Exercise prompt:
Check every line of the material below for the string "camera", and return the ones that have it.

Given data:
────────────────────────────────────────

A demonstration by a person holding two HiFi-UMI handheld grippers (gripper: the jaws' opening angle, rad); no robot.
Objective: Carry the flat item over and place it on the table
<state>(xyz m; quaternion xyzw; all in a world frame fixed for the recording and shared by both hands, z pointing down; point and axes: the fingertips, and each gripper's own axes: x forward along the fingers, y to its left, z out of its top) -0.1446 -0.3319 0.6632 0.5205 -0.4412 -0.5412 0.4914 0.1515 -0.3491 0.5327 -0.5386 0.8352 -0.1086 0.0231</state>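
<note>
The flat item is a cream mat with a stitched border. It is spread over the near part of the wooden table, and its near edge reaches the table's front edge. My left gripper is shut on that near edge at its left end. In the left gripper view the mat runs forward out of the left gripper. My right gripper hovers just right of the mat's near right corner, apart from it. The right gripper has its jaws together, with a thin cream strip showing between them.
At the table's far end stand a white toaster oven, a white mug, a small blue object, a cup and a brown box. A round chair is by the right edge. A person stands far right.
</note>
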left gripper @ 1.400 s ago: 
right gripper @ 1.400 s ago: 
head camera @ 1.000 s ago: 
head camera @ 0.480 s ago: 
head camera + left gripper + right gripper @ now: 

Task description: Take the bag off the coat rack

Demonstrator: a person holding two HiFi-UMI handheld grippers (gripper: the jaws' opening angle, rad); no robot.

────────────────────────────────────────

Response to this exercise:
head camera @ 1.000 s ago: 
head camera @ 0.480 s ago: 
head camera + left gripper + right gripper @ now: 

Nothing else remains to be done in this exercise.